With every picture left out, give the data below back exactly.

# SUPPLIED ENTRIES
************

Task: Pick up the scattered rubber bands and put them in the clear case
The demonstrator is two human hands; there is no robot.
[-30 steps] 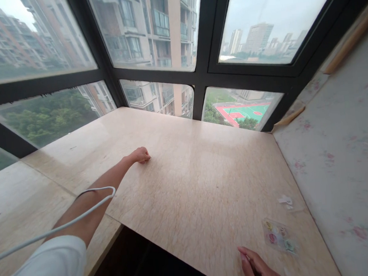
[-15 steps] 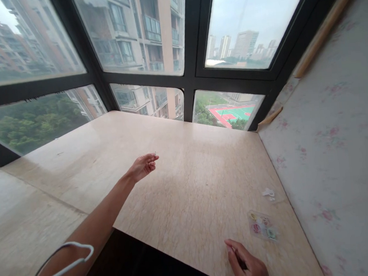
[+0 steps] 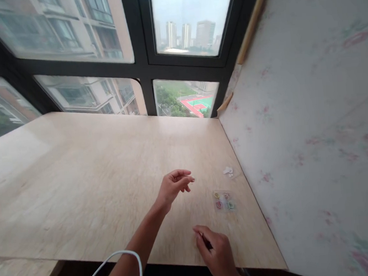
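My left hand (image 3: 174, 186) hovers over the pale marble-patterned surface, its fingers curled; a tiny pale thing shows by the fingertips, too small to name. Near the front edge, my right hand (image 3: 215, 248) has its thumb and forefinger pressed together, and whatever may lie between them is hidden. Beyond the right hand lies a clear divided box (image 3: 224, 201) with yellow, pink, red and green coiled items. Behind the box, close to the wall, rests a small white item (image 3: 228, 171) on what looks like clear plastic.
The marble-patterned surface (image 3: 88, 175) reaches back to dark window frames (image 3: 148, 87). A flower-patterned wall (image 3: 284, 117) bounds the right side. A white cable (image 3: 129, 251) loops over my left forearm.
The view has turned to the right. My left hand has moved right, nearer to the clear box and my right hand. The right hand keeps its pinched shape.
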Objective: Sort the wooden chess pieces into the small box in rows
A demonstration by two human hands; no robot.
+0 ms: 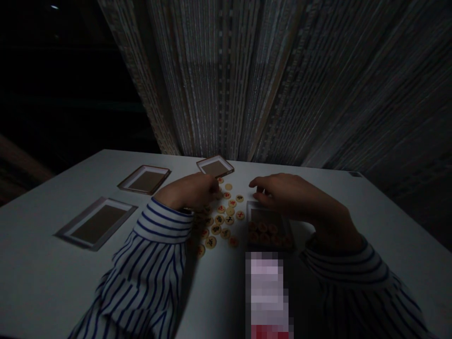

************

# REPLY TO THE EXERCISE
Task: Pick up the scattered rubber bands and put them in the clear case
The demonstrator is two human hands; there is no robot.
[-30 steps] 
[-15 steps] 
[+0 steps] 
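My left hand (image 3: 174, 186) hovers over the pale marble-patterned surface, its fingers curled; a tiny pale thing shows by the fingertips, too small to name. Near the front edge, my right hand (image 3: 215, 248) has its thumb and forefinger pressed together, and whatever may lie between them is hidden. Beyond the right hand lies a clear divided box (image 3: 224, 201) with yellow, pink, red and green coiled items. Behind the box, close to the wall, rests a small white item (image 3: 228, 171) on what looks like clear plastic.
The marble-patterned surface (image 3: 88, 175) reaches back to dark window frames (image 3: 148, 87). A flower-patterned wall (image 3: 284, 117) bounds the right side. A white cable (image 3: 129, 251) loops over my left forearm.
The view has turned to the right. My left hand has moved right, nearer to the clear box and my right hand. The right hand keeps its pinched shape.
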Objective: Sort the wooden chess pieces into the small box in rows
A demonstration by two human hands; no robot.
+0 ms: 

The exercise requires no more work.